* WORK INSTRUCTION: Repeat the data exactly. Pictures are not part of the copy.

* DATASET EXTRACT:
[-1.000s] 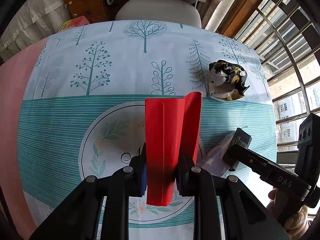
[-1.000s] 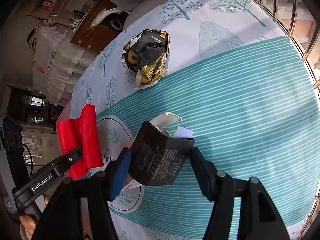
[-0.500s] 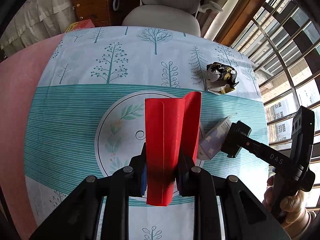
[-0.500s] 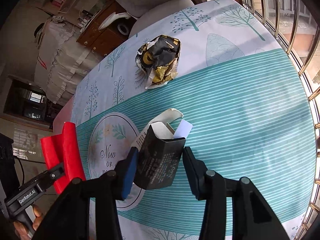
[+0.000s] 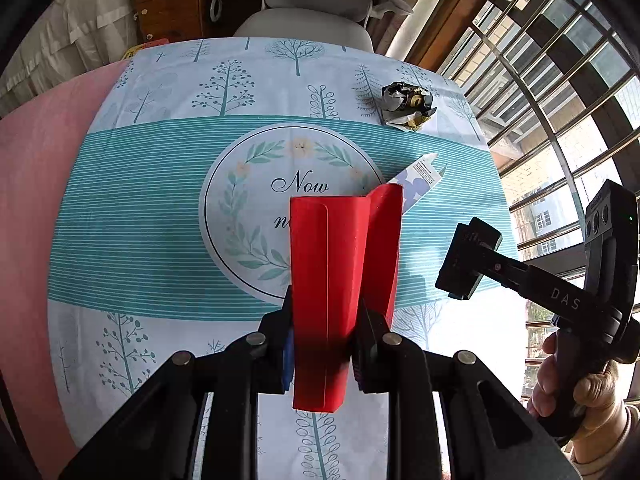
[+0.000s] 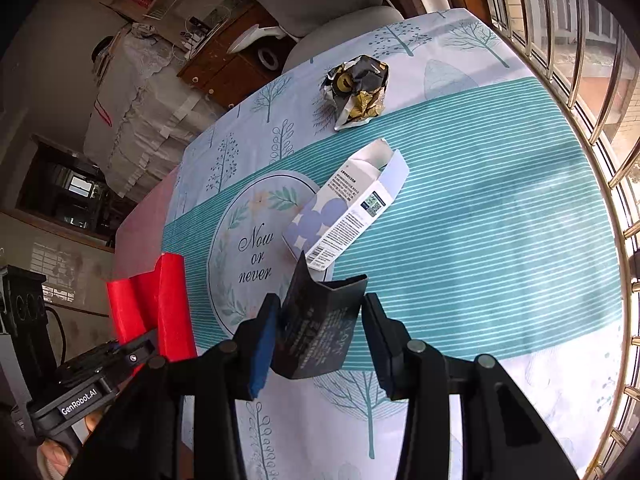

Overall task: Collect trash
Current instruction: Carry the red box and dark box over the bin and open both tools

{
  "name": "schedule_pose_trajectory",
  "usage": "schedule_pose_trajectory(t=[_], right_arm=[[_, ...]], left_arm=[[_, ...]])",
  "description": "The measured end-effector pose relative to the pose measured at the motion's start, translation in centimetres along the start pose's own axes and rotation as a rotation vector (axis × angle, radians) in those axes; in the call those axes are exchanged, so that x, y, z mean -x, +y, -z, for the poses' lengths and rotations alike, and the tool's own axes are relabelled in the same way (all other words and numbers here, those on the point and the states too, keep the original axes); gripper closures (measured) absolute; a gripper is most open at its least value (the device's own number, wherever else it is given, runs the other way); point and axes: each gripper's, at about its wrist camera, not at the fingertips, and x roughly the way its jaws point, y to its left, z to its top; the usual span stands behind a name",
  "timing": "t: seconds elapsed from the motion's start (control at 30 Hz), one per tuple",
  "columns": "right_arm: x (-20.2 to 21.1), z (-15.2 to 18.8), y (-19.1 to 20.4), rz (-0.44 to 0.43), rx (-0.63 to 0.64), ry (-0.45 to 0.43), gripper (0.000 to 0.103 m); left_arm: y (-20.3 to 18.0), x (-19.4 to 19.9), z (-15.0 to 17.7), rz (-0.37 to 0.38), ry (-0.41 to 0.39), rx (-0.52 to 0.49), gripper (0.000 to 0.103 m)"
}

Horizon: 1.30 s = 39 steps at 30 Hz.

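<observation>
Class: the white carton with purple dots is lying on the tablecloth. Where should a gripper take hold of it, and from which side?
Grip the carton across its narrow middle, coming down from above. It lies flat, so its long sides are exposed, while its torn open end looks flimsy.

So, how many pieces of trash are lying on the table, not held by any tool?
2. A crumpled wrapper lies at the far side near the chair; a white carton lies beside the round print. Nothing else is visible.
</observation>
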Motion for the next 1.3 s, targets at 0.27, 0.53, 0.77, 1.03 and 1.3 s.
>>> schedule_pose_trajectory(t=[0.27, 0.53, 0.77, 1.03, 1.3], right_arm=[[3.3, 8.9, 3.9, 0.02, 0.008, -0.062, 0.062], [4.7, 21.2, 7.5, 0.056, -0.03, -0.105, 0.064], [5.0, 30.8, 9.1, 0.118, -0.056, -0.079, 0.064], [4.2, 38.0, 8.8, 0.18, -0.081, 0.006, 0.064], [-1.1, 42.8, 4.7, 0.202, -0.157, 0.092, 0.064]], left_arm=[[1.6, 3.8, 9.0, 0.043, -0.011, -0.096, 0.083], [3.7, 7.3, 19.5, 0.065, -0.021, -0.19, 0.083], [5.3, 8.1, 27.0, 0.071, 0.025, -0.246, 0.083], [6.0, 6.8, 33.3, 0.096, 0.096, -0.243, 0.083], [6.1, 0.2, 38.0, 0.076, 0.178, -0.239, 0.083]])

* SOLUTION BELOW:
[-1.000s] 
[-1.000s] 
[-0.500s] 
[-0.500s] 
[+0.000s] 
[+0.000s] 

Overall task: Collect trash
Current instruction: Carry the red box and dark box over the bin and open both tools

{
  "name": "schedule_pose_trajectory",
  "usage": "schedule_pose_trajectory(t=[_], right_arm=[[_, ...]], left_arm=[[_, ...]])",
  "description": "The measured end-effector pose relative to the pose measured at the motion's start, translation in centimetres along the start pose's own axes and rotation as a rotation vector (axis × angle, radians) in those axes; in the call those axes are exchanged, so that x, y, z mean -x, +y, -z, for the poses' lengths and rotations alike, and the tool's own axes are relabelled in the same way (all other words and numbers here, those on the point and the states too, keep the original axes); gripper closures (measured) absolute; a gripper is most open at its least value (the device's own number, wherever else it is given, runs the other way); point and axes: each gripper's, at about its wrist camera, not at the fingertips, and x roughly the way its jaws point, y to its left, z to its top; the usual span stands behind a name",
  "timing": "t: seconds elapsed from the motion's start (control at 30 Hz), one per tuple",
  "columns": "right_arm: x (-20.2 to 21.1), z (-15.2 to 18.8), y (-19.1 to 20.4), rz (-0.44 to 0.43), rx (-0.63 to 0.64), ry (-0.45 to 0.43), gripper (0.000 to 0.103 m); left_arm: y (-20.3 to 18.0), x (-19.4 to 19.9), z (-15.0 to 17.7), rz (-0.37 to 0.38), ry (-0.41 to 0.39), rx (-0.52 to 0.49), gripper (0.000 to 0.103 m)"
}

Horizon: 1.30 s = 39 steps at 30 Hz.

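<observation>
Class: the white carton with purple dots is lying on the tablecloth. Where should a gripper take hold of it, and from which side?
Grip the carton across its narrow middle, coming down from above. It lies flat, so its long sides are exposed, while its torn open end looks flimsy.

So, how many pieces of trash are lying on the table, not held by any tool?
2. A crumpled wrapper lies at the far side near the chair; a white carton lies beside the round print. Nothing else is visible.
</observation>
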Motion for the next 1.3 s, targets at 0.27, 0.53, 0.77, 1.03 and 1.3 s.
>>> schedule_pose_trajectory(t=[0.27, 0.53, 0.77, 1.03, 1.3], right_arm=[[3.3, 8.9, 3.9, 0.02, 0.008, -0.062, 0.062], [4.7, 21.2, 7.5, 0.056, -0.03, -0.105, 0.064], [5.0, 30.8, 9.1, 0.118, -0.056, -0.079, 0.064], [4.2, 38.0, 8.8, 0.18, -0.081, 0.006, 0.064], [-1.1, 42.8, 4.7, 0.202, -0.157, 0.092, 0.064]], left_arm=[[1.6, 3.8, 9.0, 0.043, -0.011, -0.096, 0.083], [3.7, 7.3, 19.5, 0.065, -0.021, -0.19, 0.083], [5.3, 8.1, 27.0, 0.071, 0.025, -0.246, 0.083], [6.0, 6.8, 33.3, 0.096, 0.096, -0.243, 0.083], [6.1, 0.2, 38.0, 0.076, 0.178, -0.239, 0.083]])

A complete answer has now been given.